In Berlin wird gerade wieder heiß diskutiert. Der Spätsommer weicht langsam dem Herbst und die Eltern drehen wieder alle am Rad. Sie drehen das Rad, müsste es eigentlich richtig heißen, denn um die Kinder in die Schule zu bekommen wird der übergroße SUV gestartet und die Räder drehen sich, bis vor die Schultür. Danach dann am besten noch bis in das Klassenzimmer hinein. Meine Eltern waren da etwas anders. Sie haben mich pünktlich vor die Tür geschubst, wo ich mit meiner Cousine, sie wohnte direkt gegenüber, den Weg zur Schule begann. Wir mussten den Schulweg ab der ersten Klasse alleine bewältigen. 1 Kilometer. Im Winter war es da auch gerne noch Dunkel und kalt. Hat damals keinen gekümmert.
Der Schulweg: Verkehrschaos durch „Gluckende“ Eltern
Weder meine Cousine, noch ich, wären auf die Idee gekommen, unsere Eltern zu fragen ob sie uns zur Schule fahren würden. Obwohl das Benzin damals noch wesentlich billiger war, blieb das Auto stehen, der Motor aus. Was hat sich aber seit den Achtzigern geändert? Klar, wir leben in einem neuen Jahrtausend, aber wollen wir nicht, das unsere Kinder selbständig werden? Was ist Schuld daran, dass wir die Kinder am besten bis ins Klassenzimmer bringen wollen?

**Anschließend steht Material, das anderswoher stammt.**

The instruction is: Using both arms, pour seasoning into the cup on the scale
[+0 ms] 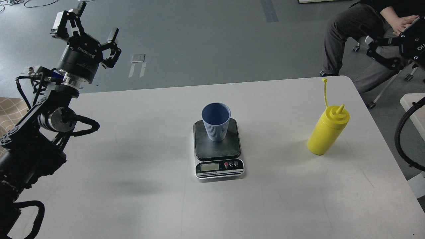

In den USA war es in den Siebzigern und Achtzigern normal alles mit dem Auto zu machen. Ich vermute, dass die Amerikaner zu dem Zeitpunkt noch nichts von Fahrrädern und Fußgängern gehört hatten. In jeder Familienserie und in jedem Familienfilm werden die Kinder mit dem Auto zur Schule gebracht. Das prägte anscheinend eine ganze Generation von Kindern, die nun selber Eltern sind. Aber auch das Gefühl der latenten Unsicherheit ist in den Köpfen der meisten Eltern verankert. Dem Kind soll nichts passieren. Uns ist damals ja auch nichts passiert. Die Angst kommt von der massiven Zunahme von Gewalt im Fernsehen. Auf jedem Kanal läuft ein Krimi oder eine Crime-Serie. Dadurch haben wir jeden Tag das Gefühl, dass den Kinder, sobald wir sie alleine lassen, etwas passieren könnte. Dabei sind die heutigen Zeiten nicht unsicherer als damals, nur unser Gefühl für die Sicherheit hat sich verändert. Ein weiteres Beispiel: Die 30’er Zone war damals in den Achtzigern noch nicht mal erfunden und wir haben es trotzdem über alle Kreuzungen geschafft. Ein Dank an alle Schülerlotsen 😉
Der Schulweg führt zum Verkehrschaos
Das wir nun ein Verkehrschaos vor den Schulen haben und beim Senat über Fahrverbotszonen zu frequentierten Zeiten rund um die Schulen diskutiert wird ist für mich völlig unverständlich. Einerseits regen wir uns alle über die Dummheit der Menschheit, in Bezug auf den Umgang mit den Ressourcen der Erde und der Umweltverschmutzung auf, aber andererseits fahren wir unsere Kinder jeden morgen mit einem 2 Tonnen Koloss zur Schule. Ohne einen Gedanken daran zu verschwenden, was wir damit für einen Fußabdruck auf der Erde hinterlassen. Wir sollten uns auch überlegen was wir den Kinder damit antun. Die Erziehung meiner Eltern hat mich zu einem mutigen und selbstbewussten Mann gemacht. Ich kann das von meiner Cousine in fast allen Punkten auch behaupten, bis auf die Tatsache, dass Sie ja kein Mann, sondern eine mutige und selbstbewusste Frau geworden ist. Wir hatten Zeit, konnten über alles mögliche sprechen und alles mögliche untersuchen. Der Schulweg alleine zu Fuß war etwas ganz natürliches. Er war oft ein großes Abenteuer. Es war für uns der erste Schritt in unsere eigene Welt, in die Kinder sowieso irgendwann, ohne ihre Eltern eintreten.